Ve savaşlar başlıyor… Tarih öncesinde avlanma ve hayatta kalma mücadelesiyle geçen sürede, insanların birbiriyle savaştıklarına dair kesin bulgular yok. Ancak zamanla hem zekası gelişen hem de çoğalan insan türünün birbiriyle savaşmak üzere olanaklarının ve vaktinin çoğunu savaşmaya adaması düşündürücü… Bir yanda hayatta kalma kalmak için beslenme ve barınma mücadelesi, diğer yanda birbirini yok etme mücadelesiyle tüketilen kaynaklar…
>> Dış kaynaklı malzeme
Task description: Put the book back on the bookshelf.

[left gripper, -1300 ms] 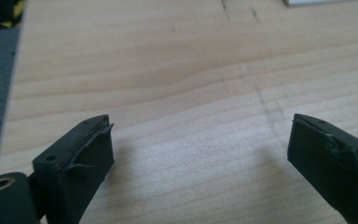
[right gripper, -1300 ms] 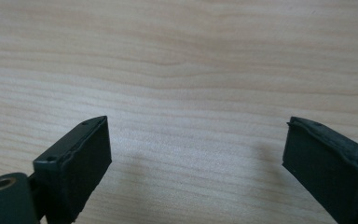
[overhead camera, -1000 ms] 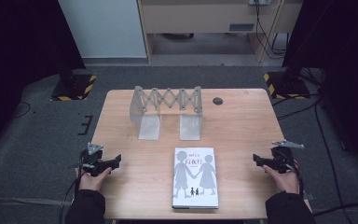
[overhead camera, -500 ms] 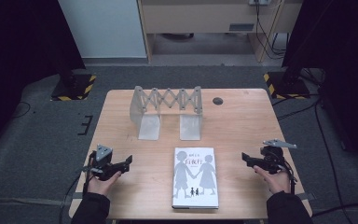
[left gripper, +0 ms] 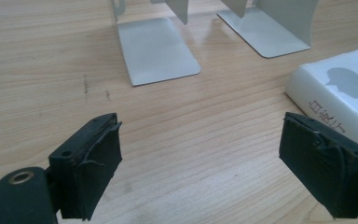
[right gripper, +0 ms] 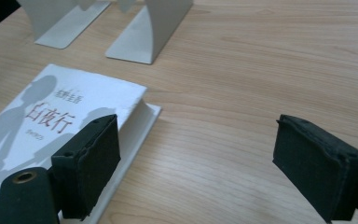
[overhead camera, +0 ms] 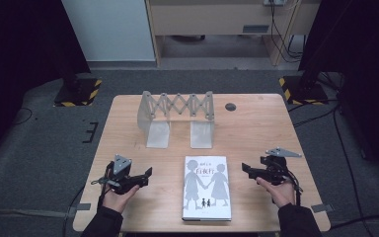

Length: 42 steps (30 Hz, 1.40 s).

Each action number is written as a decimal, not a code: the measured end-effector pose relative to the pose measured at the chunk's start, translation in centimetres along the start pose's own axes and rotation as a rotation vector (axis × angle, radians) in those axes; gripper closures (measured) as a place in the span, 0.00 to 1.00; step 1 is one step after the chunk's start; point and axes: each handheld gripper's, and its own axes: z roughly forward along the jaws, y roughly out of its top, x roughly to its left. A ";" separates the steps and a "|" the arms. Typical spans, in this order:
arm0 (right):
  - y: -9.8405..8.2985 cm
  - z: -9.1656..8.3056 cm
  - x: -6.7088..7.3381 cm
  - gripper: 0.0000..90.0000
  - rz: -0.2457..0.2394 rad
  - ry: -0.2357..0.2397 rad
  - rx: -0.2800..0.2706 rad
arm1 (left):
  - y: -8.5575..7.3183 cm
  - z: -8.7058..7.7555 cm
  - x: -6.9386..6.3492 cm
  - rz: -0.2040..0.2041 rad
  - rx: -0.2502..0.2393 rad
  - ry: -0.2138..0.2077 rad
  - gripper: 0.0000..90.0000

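— Where do we have the book [overhead camera: 206,187] right now?

— It lies flat on the wooden table [overhead camera: 256,128], cover up, at the near edge and about midway between our two hands. The white cover shows two grey figures holding hands and red lettering. Beyond it, toward the far side, stands the metal expanding bookend rack [overhead camera: 176,118], well apart from the book.

— And our left gripper [overhead camera: 140,177]?

— We hold it to the left of the book, near it but not touching, jaws pointing right toward the book's spine side. In the left gripper view the jaws stand wide apart with bare table between them; the book's white corner [left gripper: 340,98] sits just beyond the right-hand jaw. It has hold of nothing.

— The right gripper [overhead camera: 249,170]?

— It is on the right of the book, jaws aimed left at it and spread wide, nothing clamped. In the right gripper view the book's edge [right gripper: 74,112] lies behind the left-hand jaw; we cannot tell whether that jaw touches it.
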 end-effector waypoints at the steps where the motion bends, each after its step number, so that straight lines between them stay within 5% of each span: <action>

Verimli topraklar ve su kaynakları uğruna verilen savaşlar yetmiyormuş gibi tabular, dogmalar ve dinsel öğretiler de hayatın içine girdi. Verimli toprakların paylaşım savaşı, görece hayatta kalma mücadelesine bir anlam ifade etse dahi, din savaşları için bu söylenemez. Nihayetinde bu, inanç dünyası ile ilgilidir. Sonuçta; milyonlarca insan savaşlarda birbirini öldürdü.
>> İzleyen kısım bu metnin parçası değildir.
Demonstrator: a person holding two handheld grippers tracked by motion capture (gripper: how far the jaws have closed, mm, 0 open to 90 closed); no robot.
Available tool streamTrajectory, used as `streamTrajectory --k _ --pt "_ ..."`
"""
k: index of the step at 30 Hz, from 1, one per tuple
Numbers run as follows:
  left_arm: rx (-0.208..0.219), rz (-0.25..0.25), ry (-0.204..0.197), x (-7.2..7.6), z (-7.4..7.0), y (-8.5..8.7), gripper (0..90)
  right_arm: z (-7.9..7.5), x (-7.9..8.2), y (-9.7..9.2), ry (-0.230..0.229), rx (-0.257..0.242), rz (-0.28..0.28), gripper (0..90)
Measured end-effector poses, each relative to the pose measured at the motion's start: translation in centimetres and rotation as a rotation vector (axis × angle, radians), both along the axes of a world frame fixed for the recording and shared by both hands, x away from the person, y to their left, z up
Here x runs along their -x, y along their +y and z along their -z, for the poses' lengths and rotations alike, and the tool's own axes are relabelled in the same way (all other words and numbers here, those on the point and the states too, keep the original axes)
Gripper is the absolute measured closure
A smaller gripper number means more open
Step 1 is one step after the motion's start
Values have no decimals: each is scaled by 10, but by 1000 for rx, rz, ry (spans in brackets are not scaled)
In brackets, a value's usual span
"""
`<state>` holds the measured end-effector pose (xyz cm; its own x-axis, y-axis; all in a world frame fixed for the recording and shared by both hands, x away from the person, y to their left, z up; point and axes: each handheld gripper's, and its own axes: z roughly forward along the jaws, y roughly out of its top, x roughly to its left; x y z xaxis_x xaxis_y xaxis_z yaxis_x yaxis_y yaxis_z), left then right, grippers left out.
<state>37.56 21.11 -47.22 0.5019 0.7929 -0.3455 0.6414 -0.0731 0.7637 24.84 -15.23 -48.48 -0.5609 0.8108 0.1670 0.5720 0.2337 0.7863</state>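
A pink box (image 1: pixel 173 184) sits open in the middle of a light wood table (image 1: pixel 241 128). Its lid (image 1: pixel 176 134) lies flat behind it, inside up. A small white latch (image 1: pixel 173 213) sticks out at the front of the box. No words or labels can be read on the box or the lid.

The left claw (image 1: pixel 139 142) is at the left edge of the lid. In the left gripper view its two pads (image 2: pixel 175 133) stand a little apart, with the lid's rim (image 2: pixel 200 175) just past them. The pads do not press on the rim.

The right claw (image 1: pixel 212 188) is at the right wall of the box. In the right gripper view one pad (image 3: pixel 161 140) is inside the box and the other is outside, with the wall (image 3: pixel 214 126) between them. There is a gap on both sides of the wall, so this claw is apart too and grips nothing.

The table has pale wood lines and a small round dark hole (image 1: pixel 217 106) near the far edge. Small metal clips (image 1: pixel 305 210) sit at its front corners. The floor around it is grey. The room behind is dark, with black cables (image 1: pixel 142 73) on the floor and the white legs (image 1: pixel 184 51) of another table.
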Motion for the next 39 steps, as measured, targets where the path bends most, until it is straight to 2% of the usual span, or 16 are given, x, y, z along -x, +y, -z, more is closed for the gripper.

Gezegenimizde bunlar olurken, uzayda neler oluyor? Bilim insanlarının dünyası farklı elbette ve onlar insana ait en değerli şeyi, zekalarını kullanıyorlar. Dünya’ya bir göktaşı çarparsa, dinozorların yok olmasına benzer bir son yaşar mıyız? Mars’ta ya da Jüpiter’in uydularında su varsa başka yaşam formları da var mıdır? Evrendeki yaşam formları bizim dünyamızda bulunanlara benziyor mu? Gezegenler arasındaki süreyi kısaltacak ulaşım araçları yapılırsa, ileriki yüzyıllarda oradaki maden kaynaklarından faydalanabilir miyiz? Güneş sistemimiz enerjisini tüketip ışığı sönmeden önce, yeni bir dünya bulabilir miyiz?
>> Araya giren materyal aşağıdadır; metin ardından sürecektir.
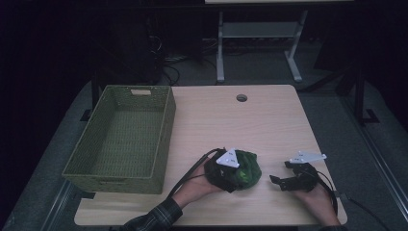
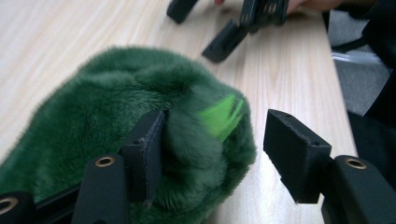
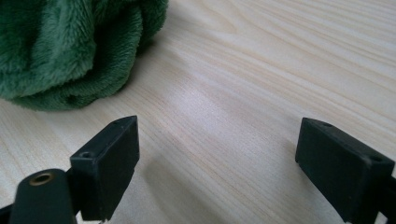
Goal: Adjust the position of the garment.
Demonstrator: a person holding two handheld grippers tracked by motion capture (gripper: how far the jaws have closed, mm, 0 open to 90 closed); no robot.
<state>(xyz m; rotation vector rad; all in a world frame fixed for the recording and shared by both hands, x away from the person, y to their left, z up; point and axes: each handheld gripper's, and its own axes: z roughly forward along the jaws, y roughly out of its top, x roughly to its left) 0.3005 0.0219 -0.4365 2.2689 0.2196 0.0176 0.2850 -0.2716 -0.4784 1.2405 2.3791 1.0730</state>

Devasa uzay boşluğunda bir grup akılı insan türü buna odaklanırken, diğerleri anlamsız işlerle uğraşıyor. Kuşkusuz bilime yatırım yapılan ülkeler, insanoğlunun geleceğine de yön verecek. Hurafelerle uğraşanlar ise önce birbirini yiyecek, sonrasında yok olup gidecek…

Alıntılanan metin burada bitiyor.